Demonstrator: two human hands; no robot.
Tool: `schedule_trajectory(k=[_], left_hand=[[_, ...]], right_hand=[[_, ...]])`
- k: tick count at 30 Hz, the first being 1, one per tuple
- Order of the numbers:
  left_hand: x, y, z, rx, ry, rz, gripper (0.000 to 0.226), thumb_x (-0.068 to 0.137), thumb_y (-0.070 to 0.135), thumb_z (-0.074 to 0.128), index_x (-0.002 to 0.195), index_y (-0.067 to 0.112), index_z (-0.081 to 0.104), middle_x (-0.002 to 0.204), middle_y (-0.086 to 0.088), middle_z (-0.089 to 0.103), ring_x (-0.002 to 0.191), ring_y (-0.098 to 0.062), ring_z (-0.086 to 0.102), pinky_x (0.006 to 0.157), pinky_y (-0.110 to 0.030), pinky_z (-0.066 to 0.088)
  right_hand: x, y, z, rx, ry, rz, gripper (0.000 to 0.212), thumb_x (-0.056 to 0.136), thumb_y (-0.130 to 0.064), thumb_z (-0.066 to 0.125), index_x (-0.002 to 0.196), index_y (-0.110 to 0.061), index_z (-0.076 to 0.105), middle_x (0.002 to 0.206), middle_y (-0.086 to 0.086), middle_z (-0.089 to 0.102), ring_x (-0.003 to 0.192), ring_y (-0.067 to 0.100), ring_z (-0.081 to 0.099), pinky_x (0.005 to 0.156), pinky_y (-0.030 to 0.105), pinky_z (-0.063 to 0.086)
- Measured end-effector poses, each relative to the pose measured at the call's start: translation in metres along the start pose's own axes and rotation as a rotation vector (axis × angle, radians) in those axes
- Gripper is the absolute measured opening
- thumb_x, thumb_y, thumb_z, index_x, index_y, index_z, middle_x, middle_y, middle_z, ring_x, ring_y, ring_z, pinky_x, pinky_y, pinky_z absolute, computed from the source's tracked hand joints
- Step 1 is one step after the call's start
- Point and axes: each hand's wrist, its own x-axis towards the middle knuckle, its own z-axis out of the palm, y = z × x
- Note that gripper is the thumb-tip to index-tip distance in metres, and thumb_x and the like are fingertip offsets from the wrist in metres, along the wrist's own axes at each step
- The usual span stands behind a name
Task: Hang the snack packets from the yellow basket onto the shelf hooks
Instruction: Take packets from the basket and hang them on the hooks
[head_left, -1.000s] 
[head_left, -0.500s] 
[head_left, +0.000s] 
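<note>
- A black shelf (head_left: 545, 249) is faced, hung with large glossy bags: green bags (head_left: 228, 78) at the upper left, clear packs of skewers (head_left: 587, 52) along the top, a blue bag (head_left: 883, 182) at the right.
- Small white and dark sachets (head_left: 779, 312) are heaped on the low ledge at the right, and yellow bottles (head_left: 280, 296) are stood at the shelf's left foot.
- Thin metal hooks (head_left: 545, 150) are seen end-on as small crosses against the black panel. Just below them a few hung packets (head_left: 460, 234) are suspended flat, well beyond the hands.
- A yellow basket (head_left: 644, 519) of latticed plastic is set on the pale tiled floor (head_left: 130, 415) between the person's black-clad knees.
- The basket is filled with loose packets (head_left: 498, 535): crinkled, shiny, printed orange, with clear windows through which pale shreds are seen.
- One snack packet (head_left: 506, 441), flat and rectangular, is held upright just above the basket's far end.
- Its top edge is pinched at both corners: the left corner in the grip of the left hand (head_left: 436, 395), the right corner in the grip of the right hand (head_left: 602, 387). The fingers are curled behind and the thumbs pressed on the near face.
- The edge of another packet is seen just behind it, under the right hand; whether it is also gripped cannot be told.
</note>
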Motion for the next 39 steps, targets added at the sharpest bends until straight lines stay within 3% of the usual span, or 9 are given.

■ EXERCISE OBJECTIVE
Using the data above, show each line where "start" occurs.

■ RESPONSE AREA
- Measured end-effector poses, each relative to the pose measured at the call's start: translation in metres along the start pose's own axes and rotation as a rotation vector (axis × angle, radians) in those axes
- Step 1 is one step after the call's start

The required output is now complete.